MATERIAL PROVIDED START

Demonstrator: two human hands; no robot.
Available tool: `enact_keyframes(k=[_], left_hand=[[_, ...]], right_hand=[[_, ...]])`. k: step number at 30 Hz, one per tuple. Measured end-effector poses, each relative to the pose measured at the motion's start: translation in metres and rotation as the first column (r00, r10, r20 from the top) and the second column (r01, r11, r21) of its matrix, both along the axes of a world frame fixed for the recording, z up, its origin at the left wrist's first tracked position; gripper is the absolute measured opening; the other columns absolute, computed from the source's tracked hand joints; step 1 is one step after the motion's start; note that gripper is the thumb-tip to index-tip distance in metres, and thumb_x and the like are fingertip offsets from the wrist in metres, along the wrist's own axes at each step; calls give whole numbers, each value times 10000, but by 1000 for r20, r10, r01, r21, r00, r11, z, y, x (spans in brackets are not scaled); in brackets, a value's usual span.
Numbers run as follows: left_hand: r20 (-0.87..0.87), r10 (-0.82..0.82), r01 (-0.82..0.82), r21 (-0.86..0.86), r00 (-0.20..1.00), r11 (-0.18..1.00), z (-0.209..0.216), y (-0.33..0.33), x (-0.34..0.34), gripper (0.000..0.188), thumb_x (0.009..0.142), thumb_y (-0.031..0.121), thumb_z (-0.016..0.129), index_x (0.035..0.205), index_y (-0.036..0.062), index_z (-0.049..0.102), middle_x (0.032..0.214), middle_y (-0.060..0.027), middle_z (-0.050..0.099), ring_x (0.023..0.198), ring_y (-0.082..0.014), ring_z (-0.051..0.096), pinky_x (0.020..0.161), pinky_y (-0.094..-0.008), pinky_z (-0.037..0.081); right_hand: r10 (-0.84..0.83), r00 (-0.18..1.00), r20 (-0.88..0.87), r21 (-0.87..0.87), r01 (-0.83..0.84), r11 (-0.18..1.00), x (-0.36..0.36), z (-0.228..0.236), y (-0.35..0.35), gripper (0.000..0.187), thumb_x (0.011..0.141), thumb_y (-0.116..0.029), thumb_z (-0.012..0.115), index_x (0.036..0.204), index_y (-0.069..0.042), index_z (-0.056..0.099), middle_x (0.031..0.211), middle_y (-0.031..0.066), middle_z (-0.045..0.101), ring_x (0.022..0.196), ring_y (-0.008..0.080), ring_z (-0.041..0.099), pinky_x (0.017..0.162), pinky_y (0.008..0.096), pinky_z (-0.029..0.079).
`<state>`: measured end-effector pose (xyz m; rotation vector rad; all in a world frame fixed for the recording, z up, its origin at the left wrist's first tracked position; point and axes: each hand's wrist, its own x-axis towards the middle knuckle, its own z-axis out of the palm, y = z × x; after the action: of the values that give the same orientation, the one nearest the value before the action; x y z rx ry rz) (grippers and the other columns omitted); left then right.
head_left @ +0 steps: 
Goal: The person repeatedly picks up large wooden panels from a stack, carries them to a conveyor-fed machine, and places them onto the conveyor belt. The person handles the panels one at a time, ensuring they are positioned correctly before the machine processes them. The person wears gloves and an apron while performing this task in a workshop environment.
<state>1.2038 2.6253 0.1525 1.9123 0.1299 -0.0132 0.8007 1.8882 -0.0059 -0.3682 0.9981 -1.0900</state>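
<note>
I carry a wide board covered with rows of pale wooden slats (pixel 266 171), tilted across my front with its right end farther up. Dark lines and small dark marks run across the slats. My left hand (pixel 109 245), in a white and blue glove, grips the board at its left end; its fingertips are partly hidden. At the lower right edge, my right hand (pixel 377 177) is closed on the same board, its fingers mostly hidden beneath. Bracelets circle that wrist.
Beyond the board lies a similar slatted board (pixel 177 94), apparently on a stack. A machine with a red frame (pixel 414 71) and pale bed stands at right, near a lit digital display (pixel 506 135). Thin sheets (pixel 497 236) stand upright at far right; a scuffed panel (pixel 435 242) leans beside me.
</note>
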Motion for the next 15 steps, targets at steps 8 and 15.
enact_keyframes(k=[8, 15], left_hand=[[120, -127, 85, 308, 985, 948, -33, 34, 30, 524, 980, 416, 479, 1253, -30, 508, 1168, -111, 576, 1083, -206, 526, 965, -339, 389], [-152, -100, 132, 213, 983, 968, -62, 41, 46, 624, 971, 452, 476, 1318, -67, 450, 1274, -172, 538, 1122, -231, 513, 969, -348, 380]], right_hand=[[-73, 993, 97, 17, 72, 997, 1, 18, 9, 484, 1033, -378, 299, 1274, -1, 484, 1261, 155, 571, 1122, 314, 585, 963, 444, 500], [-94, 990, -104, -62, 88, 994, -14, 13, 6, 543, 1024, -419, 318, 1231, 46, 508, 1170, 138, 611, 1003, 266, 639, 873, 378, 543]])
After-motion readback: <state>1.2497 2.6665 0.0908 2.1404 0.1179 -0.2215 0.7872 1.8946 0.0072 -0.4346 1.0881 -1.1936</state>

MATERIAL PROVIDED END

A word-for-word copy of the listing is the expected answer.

Demonstrator: two human hands; no robot.
Available tool: `enact_keyframes(k=[_], left_hand=[[_, ...]], right_hand=[[_, ...]])`. k: step number at 30 Hz, one per tuple. Measured end-effector poses, each relative to the pose measured at the motion's start: translation in metres and rotation as the first column (r00, r10, r20 from the top) and the second column (r01, r11, r21) of its matrix, both along the axes of a world frame fixed for the recording, z up, its origin at the left wrist's first tracked position; gripper is the absolute measured opening; the other columns absolute, computed from the source's tracked hand joints; step 1 is one step after the motion's start; note that gripper is the thumb-tip to index-tip distance in metres, and thumb_x and the like are fingertip offsets from the wrist in metres, along the wrist's own axes at each step; calls give whole numbers, each value times 10000, but by 1000 for r20, r10, r01, r21, r00, r11, z, y, x (spans in brackets are not scaled); in brackets, a value's usual span.
Numbers run as follows: left_hand: r20 (-0.87..0.87), r10 (-0.82..0.82), r01 (-0.82..0.82), r21 (-0.86..0.86), r00 (-0.20..1.00), r11 (-0.18..1.00), z (-0.209..0.216), y (-0.33..0.33), x (-0.34..0.34), gripper (0.000..0.188), thumb_x (0.009..0.142), thumb_y (-0.031..0.121), thumb_z (-0.016..0.129), index_x (0.035..0.205), index_y (-0.036..0.062), index_z (-0.049..0.102), middle_x (0.032..0.214), middle_y (-0.060..0.027), middle_z (-0.050..0.099), ring_x (0.023..0.198), ring_y (-0.082..0.014), ring_z (-0.051..0.096), pinky_x (0.020..0.161), pinky_y (-0.094..-0.008), pinky_z (-0.037..0.081); right_hand: r10 (-0.84..0.83), r00 (-0.18..1.00), r20 (-0.88..0.87), r21 (-0.87..0.87), r01 (-0.83..0.84), r11 (-0.18..1.00), x (-0.36..0.36), z (-0.228..0.236), y (-0.35..0.35), gripper (0.000..0.187), thumb_x (0.011..0.141), thumb_y (-0.116..0.029), thumb_z (-0.012..0.115), index_x (0.036..0.204), index_y (-0.069..0.042), index_z (-0.056..0.099), middle_x (0.031..0.211), middle_y (-0.031..0.066), middle_z (-0.045..0.101), ring_x (0.022..0.196), ring_y (-0.008..0.080), ring_z (-0.041..0.099), pinky_x (0.017..0.162), pinky_y (0.008..0.096), pinky_z (-0.029..0.079).
`<state>`: measured end-effector pose (xyz m; rotation vector rad; all in a world frame fixed for the recording, z up, its origin at the left wrist's first tracked position; point and axes: each hand's wrist, its own x-axis towards the middle knuckle, its own z-axis out of the palm, y = z × x; after the action: of the values that give the same orientation, the one nearest the value before the action; x y z rx ry rz) (grippers and the other columns omitted); left then right.
head_left @ +0 steps: 
Goal: The person repeatedly picks up large wooden panels from a stack, carries them to a conveyor-fed machine, and places them onto the conveyor belt. The person handles the panels one at a time, ensuring they are positioned correctly before the machine processes them. The person wears gloves and an apron while performing this task in a workshop environment.
<state>1.2038 2.6253 0.1525 1.9123 0.1299 -0.0132 0.8007 1.8882 -0.0059 -0.3682 0.9981 -1.0900</state>
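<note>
I carry a wide board covered with rows of pale wooden slats (pixel 266 171), tilted across my front with its right end farther up. Dark lines and small dark marks run across the slats. My left hand (pixel 109 245), in a white and blue glove, grips the board at its left end; its fingertips are partly hidden. At the lower right edge, my right hand (pixel 377 177) is closed on the same board, its fingers mostly hidden beneath. Bracelets circle that wrist.
Beyond the board lies a similar slatted board (pixel 177 94), apparently on a stack. A machine with a red frame (pixel 414 71) and pale bed stands at right, near a lit digital display (pixel 506 135). Thin sheets (pixel 497 236) stand upright at far right; a scuffed panel (pixel 435 242) leans beside me.
</note>
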Motion for the next 15 steps, targets at steps 8 and 15.
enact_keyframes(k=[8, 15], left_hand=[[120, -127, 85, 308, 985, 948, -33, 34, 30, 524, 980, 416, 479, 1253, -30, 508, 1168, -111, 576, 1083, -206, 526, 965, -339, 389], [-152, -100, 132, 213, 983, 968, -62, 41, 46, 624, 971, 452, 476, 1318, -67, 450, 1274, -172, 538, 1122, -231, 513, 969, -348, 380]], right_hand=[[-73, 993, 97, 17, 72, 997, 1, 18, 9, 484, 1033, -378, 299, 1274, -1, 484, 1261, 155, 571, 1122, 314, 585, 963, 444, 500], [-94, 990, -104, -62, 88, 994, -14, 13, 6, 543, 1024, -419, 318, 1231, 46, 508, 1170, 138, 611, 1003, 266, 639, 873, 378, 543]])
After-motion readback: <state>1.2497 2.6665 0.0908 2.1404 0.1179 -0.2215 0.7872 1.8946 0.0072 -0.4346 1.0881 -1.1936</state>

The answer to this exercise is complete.